Task >>
Only these lines are needed: the first line of the entries below through the line with "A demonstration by", each returned exactly.

Records excerpted from a collection
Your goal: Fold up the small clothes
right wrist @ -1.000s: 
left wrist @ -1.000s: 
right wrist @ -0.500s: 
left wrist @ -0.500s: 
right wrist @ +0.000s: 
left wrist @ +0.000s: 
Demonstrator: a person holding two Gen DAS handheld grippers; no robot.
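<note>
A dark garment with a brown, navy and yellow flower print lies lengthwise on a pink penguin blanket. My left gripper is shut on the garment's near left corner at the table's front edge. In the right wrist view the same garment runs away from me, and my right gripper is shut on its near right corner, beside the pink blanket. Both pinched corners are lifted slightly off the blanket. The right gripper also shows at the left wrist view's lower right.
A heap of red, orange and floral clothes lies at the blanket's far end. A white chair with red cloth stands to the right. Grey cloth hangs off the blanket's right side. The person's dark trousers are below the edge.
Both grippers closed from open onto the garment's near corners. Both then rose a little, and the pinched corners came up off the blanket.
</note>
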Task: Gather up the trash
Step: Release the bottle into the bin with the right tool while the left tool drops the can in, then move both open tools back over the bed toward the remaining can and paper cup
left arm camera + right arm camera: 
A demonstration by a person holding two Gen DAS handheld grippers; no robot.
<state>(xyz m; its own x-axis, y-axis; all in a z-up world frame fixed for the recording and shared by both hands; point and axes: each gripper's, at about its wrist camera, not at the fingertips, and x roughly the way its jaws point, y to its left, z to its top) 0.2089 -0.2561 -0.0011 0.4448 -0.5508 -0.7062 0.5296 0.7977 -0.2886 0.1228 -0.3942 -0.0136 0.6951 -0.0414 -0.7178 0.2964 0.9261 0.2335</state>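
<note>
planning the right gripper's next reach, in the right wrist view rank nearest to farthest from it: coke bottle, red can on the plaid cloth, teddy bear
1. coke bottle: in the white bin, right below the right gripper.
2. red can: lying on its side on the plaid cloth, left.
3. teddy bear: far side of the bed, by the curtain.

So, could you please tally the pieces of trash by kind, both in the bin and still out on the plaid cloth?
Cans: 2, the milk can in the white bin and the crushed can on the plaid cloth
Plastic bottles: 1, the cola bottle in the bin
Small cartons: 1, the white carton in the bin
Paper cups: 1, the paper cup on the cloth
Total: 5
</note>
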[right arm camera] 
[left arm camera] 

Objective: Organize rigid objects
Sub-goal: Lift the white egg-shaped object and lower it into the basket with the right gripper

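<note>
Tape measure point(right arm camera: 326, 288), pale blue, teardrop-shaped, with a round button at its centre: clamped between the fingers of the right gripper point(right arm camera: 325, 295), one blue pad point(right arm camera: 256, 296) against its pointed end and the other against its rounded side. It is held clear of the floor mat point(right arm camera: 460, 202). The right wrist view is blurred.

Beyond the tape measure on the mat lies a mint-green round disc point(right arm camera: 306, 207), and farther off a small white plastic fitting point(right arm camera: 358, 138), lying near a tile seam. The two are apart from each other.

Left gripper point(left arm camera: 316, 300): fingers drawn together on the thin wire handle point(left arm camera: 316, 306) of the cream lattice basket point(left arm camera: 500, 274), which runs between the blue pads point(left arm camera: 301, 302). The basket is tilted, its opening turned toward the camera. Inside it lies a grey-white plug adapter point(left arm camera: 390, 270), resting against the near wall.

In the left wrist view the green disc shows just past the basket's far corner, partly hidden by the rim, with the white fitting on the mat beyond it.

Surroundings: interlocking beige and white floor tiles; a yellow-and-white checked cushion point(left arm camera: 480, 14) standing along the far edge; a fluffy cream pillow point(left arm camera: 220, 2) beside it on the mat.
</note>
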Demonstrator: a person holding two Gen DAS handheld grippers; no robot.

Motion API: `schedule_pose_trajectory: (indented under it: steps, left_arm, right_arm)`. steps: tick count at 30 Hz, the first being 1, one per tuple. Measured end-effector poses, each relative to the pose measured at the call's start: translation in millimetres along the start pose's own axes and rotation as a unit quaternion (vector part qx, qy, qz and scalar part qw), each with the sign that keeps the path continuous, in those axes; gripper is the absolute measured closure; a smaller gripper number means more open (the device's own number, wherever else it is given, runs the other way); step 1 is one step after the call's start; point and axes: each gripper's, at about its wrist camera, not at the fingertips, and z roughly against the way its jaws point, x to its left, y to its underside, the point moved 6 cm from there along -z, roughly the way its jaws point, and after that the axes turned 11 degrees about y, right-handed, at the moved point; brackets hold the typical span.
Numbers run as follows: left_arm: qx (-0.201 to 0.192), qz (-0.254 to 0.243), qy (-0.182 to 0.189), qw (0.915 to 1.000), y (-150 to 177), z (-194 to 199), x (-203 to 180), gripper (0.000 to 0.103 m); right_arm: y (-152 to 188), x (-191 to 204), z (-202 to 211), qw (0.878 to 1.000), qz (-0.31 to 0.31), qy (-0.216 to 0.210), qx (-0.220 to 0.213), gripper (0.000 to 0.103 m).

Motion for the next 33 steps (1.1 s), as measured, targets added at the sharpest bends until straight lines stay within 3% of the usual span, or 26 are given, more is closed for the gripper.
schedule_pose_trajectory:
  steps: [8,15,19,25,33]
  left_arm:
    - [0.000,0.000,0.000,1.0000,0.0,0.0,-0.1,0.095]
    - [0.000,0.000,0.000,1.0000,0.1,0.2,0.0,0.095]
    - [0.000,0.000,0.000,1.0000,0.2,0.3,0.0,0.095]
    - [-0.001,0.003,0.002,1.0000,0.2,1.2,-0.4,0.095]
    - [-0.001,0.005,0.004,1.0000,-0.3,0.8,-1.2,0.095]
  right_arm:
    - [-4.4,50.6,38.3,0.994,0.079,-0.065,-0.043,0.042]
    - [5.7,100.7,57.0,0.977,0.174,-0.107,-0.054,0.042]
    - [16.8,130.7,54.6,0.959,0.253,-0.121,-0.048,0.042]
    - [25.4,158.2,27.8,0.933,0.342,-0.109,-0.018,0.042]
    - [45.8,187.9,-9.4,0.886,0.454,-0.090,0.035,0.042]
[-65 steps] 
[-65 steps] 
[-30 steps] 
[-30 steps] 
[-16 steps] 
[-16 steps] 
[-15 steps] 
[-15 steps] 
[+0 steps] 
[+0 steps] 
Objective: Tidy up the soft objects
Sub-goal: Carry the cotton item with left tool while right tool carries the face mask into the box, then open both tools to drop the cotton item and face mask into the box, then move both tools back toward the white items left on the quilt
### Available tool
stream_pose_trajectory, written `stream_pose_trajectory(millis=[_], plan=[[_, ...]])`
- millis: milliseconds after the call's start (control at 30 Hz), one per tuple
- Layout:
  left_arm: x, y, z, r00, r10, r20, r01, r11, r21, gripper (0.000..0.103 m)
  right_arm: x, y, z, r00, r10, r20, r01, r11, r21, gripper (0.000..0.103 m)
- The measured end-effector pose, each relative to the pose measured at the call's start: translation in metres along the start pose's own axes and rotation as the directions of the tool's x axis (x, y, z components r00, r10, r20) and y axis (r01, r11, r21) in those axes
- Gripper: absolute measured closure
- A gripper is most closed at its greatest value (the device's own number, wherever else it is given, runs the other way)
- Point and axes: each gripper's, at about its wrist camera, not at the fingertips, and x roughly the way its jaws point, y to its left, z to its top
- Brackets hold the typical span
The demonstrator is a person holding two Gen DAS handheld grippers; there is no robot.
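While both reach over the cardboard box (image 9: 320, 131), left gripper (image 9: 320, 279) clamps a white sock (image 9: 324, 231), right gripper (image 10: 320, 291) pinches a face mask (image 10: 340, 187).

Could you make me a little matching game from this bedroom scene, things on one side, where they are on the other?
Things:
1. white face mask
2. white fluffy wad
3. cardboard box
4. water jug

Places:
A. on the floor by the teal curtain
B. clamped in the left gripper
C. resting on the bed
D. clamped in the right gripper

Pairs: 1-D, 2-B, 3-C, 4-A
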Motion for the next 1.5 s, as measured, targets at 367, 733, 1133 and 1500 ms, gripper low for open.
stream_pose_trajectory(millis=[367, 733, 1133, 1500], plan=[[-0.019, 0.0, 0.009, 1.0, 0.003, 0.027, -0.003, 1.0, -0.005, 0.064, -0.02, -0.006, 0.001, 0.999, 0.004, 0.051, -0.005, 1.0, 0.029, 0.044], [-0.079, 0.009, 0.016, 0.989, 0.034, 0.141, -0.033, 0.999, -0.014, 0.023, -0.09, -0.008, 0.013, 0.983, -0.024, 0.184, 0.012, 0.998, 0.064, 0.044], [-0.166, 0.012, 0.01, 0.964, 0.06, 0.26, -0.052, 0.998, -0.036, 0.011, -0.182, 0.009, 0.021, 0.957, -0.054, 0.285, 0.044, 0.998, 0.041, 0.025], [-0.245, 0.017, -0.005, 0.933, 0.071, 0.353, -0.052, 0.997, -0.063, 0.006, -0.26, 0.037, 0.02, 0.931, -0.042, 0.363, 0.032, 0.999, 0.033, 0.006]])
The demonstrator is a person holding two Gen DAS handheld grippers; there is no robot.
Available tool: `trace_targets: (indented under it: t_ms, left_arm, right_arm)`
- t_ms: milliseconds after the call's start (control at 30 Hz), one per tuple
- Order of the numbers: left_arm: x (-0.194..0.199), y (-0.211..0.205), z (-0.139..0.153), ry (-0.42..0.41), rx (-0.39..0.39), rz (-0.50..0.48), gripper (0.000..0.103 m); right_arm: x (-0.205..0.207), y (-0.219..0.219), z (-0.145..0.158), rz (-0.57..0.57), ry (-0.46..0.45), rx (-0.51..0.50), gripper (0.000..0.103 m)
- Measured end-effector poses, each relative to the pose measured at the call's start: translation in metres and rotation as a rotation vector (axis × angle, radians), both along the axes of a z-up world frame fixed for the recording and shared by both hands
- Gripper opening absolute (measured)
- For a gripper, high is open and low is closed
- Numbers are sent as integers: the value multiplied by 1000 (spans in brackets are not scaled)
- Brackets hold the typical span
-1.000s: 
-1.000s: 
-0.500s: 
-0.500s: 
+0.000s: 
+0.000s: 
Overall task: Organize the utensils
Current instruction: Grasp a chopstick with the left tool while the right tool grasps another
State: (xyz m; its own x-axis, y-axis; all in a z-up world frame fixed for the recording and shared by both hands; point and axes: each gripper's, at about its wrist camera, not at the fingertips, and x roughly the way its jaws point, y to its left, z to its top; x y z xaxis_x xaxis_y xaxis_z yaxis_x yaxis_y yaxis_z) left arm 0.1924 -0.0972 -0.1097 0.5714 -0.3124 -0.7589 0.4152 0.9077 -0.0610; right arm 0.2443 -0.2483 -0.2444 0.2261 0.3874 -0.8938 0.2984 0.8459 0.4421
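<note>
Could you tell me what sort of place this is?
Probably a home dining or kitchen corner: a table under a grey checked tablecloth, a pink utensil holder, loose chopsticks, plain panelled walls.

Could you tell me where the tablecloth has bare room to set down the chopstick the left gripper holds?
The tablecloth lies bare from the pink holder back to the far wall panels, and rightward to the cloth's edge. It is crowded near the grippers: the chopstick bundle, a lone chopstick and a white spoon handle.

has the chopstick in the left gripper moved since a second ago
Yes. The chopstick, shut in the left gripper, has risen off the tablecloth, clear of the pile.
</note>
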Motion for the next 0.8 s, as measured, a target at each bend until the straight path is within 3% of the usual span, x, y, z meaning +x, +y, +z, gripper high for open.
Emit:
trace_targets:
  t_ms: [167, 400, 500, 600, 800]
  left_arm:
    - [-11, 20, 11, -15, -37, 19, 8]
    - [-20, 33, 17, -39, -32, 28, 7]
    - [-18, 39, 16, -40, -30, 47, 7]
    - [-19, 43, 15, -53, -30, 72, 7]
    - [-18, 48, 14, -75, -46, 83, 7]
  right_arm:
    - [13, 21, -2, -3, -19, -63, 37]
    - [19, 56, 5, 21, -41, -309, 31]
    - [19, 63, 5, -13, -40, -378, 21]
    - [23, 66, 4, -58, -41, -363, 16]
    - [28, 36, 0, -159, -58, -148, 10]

Response area >>
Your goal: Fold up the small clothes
right wrist @ -1.000s: 
left wrist @ -1.000s: 
right wrist @ -0.500s: 
left wrist @ -0.500s: 
right wrist @ +0.000s: 
left wrist @ +0.000s: 
Demonstrator: a person holding two Gen DAS handheld grippers; no robot.
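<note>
A dark garment with a brown, navy and yellow flower print lies lengthwise on a pink penguin blanket. My left gripper is shut on the garment's near left corner at the table's front edge. In the right wrist view the same garment runs away from me, and my right gripper is shut on its near right corner, beside the pink blanket. Both pinched corners are lifted slightly off the blanket. The right gripper also shows at the left wrist view's lower right.
A heap of red, orange and floral clothes lies at the blanket's far end. A white chair with red cloth stands to the right. Grey cloth hangs off the blanket's right side. The person's dark trousers are below the edge.
Both grippers closed from open onto the garment's near corners. Both then rose a little, and the pinched corners came up off the blanket.
</note>
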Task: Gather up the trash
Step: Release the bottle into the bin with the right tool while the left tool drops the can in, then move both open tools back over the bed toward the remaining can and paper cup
left arm camera + right arm camera: 
A demonstration by a person holding two Gen DAS handheld grippers; no robot.

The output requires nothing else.